I never said FastBoot takes 90% away. But it is the example of how simpler things can help firmware be faster and more efficient. I have quite an experience with legacy BIOS modification and RE, UEFI modification and RE, and coreboot development. So I know what I am talking about. One more example of such overengineered thing is the ACPI standard. Especially, since 6.0 version it is tied up to UEFI. EUFI was not designed to be open anyway since it effectively hides the hardware initialization (PI stage) in binary blobs.

UEFI is a beast from the worst times of Microsoft and Intel - this is why it uses PE (Portable Executable) as a format, didn't even bother for optimization, that caused some of the vendors to invent TE format (Terse Executable), which is leaner a bit. And the code, the EDK1/EDK2 code is a perfect example of poorly-written code. Compare it to coreboot or Linux kernel codebase.


> Those who ship UEFI compliant systems which happen to suck are the bad guys.

This. The UEFI implementation on my XPS 13 9343 can't pass kernel command line, unfortunately. Ideally, I would have liked to boot straight into an EFISTUB kernel. Thankfully, there is rEFInd, which I boot as a secondary bootloader.


Hi,

Please can you post the link to the github repo? I'm can't seem to find it.

Also, which license is it published under? How are people allowed to publish a fork without publishing the code?


> Please can you post the link to the github repo?

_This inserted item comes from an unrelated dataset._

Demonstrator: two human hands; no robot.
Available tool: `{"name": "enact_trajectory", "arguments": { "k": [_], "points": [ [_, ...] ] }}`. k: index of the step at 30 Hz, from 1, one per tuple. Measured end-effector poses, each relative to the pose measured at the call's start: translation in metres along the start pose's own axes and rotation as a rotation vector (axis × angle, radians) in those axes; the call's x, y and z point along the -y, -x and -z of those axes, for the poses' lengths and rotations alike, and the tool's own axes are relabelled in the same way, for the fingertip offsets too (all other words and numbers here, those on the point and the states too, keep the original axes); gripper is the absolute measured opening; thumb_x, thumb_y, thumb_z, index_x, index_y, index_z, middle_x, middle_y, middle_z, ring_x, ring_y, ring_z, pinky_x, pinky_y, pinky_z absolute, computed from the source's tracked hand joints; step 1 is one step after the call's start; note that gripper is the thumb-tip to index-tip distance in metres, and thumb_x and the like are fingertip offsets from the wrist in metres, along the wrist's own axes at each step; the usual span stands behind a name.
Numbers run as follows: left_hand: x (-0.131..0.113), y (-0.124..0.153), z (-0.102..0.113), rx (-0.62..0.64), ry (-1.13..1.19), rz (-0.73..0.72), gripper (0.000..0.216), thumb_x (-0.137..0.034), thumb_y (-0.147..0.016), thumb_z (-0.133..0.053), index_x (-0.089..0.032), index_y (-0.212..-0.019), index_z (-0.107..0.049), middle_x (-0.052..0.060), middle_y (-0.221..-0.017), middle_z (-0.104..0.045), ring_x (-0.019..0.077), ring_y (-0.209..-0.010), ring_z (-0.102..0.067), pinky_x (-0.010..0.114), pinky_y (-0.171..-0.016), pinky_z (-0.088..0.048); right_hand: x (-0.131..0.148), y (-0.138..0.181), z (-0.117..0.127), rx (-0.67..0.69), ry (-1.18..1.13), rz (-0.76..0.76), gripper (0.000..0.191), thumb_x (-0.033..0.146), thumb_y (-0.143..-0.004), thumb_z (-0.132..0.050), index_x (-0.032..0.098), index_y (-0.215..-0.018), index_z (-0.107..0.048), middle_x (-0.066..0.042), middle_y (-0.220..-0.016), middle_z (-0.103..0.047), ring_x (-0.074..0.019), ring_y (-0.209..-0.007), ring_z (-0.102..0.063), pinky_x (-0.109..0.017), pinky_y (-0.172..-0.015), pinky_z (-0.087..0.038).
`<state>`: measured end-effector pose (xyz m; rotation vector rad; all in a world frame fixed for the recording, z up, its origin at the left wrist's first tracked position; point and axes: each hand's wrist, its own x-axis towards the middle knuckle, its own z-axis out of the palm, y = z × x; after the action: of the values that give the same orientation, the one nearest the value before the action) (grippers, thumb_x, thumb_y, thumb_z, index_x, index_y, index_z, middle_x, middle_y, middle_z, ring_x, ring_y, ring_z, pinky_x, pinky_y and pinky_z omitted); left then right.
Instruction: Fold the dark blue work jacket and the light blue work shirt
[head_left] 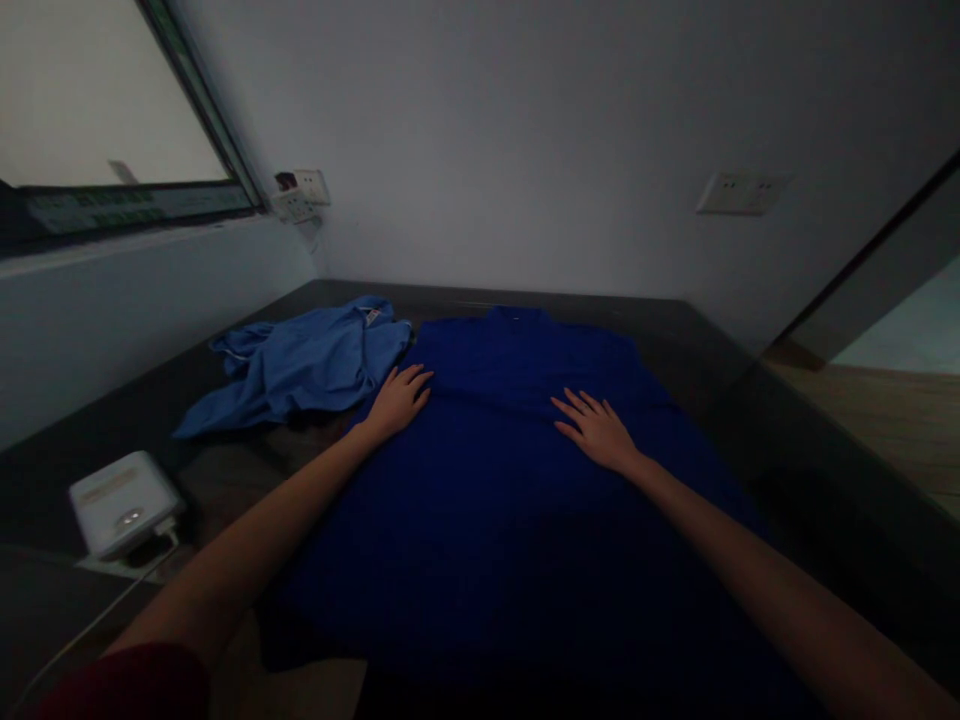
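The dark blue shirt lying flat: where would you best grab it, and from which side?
Probably at its two shoulders, coming in from the left and right edges. The dark blue shirt lies flat, collar at the far end, so only edges offer fabric to pinch. The left hand and right hand rest open near there.

Domestic room, dim. Dark table [712, 350] in a corner of white walls [525, 150]; window [105, 90], wall sockets [742, 192], wooden floor [900, 420]. Dark blue shirt [510, 480] and light blue garment [300, 370] laid on the table.
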<state>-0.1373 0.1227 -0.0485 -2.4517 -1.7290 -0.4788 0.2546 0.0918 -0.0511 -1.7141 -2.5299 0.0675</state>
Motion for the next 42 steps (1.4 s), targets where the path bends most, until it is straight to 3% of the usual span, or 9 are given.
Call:
{"name": "enact_trajectory", "arguments": {
  "k": [5, 9, 14, 17, 22, 27, 32, 36, 42],
  "points": [
    [0.001, 0.018, 0.031, -0.11, 0.107, 0.019, 0.039, -0.029, -0.088, -0.041, -0.017, -0.122, -0.056, 0.011, -0.129, -0.055, 0.023, -0.121, -0.049, 0.043, -0.107, -0.033, -0.004, -0.001, 0.004, 0.041, -0.023, 0.014, 0.064, 0.066, -0.09, -0.021, 0.036, -0.146, -0.026, -0.001, -0.155, -0.019, -0.0298, -0.141, -0.017, -0.057, -0.11, -0.019],
    [0.006, 0.037, 0.077, 0.018, 0.222, 0.115, 0.038, -0.034, -0.087, -0.041, -0.019, -0.117, -0.058, 0.008, -0.115, -0.064, 0.0214, -0.106, -0.06, 0.036, -0.095, -0.045, 0.005, -0.013, 0.02, -0.009, -0.015, 0.04, 0.062, 0.063, -0.088, -0.034, 0.028, -0.139, -0.043, -0.01, -0.151, -0.031, -0.0342, -0.138, -0.023, -0.059, -0.105, -0.027],
    [0.007, 0.062, 0.137, 0.19, 0.125, 0.325, 0.04, -0.045, -0.086, -0.041, -0.022, -0.114, -0.06, 0.006, -0.103, -0.069, 0.0219, -0.09, -0.065, 0.031, -0.079, -0.048, 0.065, -0.053, 0.054, -0.12, -0.123, 0.222, 0.045, 0.04, -0.091, -0.046, 0.019, -0.131, -0.052, -0.012, -0.131, -0.055, -0.0251, -0.122, -0.048, -0.042, -0.101, -0.04],
    [0.002, 0.086, 0.153, 0.232, 0.096, 0.437, 0.041, -0.05, -0.084, -0.042, -0.022, -0.106, -0.062, 0.006, -0.095, -0.071, 0.0223, -0.085, -0.065, 0.031, -0.076, -0.048, 0.117, -0.086, 0.065, -0.076, -0.192, 0.304, 0.035, 0.032, -0.09, -0.05, 0.018, -0.121, -0.059, -0.01, -0.122, -0.061, -0.0221, -0.115, -0.054, -0.035, -0.099, -0.04],
    [-0.005, 0.147, 0.142, 0.284, 0.104, 0.621, 0.038, -0.051, -0.083, -0.044, -0.022, -0.098, -0.062, 0.007, -0.098, -0.069, 0.0231, -0.087, -0.066, 0.031, -0.076, -0.048, 0.193, -0.144, 0.059, 0.059, -0.227, 0.264, 0.029, 0.03, -0.088, -0.053, 0.018, -0.113, -0.064, -0.008, -0.12, -0.064, -0.0219, -0.111, -0.057, -0.029, -0.094, -0.042],
    [-0.009, 0.193, 0.125, 0.323, 0.108, 0.75, 0.036, -0.051, -0.084, -0.044, -0.02, -0.096, -0.058, 0.01, -0.1, -0.068, 0.0253, -0.09, -0.066, 0.033, -0.076, -0.049, 0.236, -0.196, 0.046, 0.078, -0.21, 0.161, 0.034, 0.026, -0.088, -0.049, 0.015, -0.119, -0.058, -0.013, -0.123, -0.061, -0.0251, -0.114, -0.056, -0.031, -0.09, -0.044],
    [-0.016, 0.209, 0.122, 0.376, 0.221, 0.796, 0.035, -0.052, -0.085, -0.044, -0.021, -0.094, -0.057, 0.008, -0.092, -0.07, 0.0252, -0.084, -0.067, 0.033, -0.075, -0.048, 0.258, -0.231, 0.035, 0.099, -0.19, 0.05, 0.044, 0.036, -0.091, -0.045, 0.018, -0.131, -0.046, -0.016, -0.127, -0.057, -0.0272, -0.113, -0.056, -0.035, -0.087, -0.045],
    [-0.018, 0.216, 0.116, 0.416, 0.333, 0.767, 0.03, -0.049, -0.085, -0.044, -0.022, -0.09, -0.057, 0.006, -0.088, -0.07, 0.0241, -0.083, -0.067, 0.032, -0.072, -0.047, 0.265, -0.248, 0.027, 0.164, -0.164, 0.034, 0.036, 0.033, -0.091, -0.042, 0.026, -0.125, -0.053, -0.013, -0.126, -0.057, -0.0264, -0.111, -0.057, -0.037, -0.087, -0.046],
    [-0.025, 0.23, 0.107, 0.221, 0.456, 0.71, 0.035, -0.049, -0.081, -0.047, -0.027, -0.104, -0.059, 0.007, -0.111, -0.067, 0.0263, -0.106, -0.061, 0.035, -0.091, -0.047, 0.268, -0.27, 0.02, 0.208, -0.14, 0.07, 0.035, 0.032, -0.09, -0.043, 0.024, -0.121, -0.058, -0.013, -0.122, -0.06, -0.0291, -0.114, -0.056, -0.041, -0.088, -0.047]
  ]
}}
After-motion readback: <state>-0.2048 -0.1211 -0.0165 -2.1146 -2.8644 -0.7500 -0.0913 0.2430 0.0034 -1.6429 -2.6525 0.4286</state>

I'm can't seem to find it.

https://github.com/tianocore/edk2

Although https://www.tianocore.org/ is probably a better link to get started.

> Also, which license is it published under?

BSD + a patent grant, https://github.com/tianocore/edk2/blob/master/License.txt

> How are people allowed to publish a fork without publishing the code?

That's a feature of BSD style licenses. Copyleft-style licenses such as GPL avoid this problem.


This is not a problem. BSD is a superior license model.


>The boot loader should be simple and relatively dumb IMHO, then it is secure. If it should be bigger then it should be Open source.

I do not see why it would be different for any other software.


It's not, in my opinion. And if the piece of software is simple and dumb, I don't really see why it should not be open source neither.


Well simple and dumb generally is good for all engineered things, as long as they aren't so dumb that they can't do their job.

This principle applies especially well to boot loaders, because the job of a bootloader is to hand control off to some other, more sophisticated piece software.


Well, you can sandbox anything that is loaded on top of a Free layer, you computer's boot firmware is certainly not on such place.


Unpatched UEFI is more about the reputation of the manufacturer/provider of UEFI. If a major manufacturer releases a motherboard, you can be sure (1) they are patched often and (2) they use similar components across many motherboards so bugs and vulnerabilities are patched across many simultaneously are worked out sooner


Patches existing for the firmware vulnerabilities of major manufacturers is good (I'll take your word for it, having not looked recently, but I know that a few years back this was not the case and known vulnerabilities could be found easily on shipping products).

The pathway from the patch existing to the patch being applied is overgrown with flammable brush. Infrequently traveled. Not healthy. There are efforts to fix this, but they don't have too much momentum at the moment.


I concur that in practice most hardware can easily remain unpatched. Installing upgrades can be scary (at least it was for my first home PC builds).


Installing firmware/BIOS updates is the scariest thing I ever do on a computer.


1a. Often - that much is true; initially. 1b. For the lifetime of the product? Nope nope nope nope, not in my wildest dreams. What's wrong with a stable, well-built, functioning motherboard? Nothing, just that some years have passed and the mfg no longer has an incentive for support.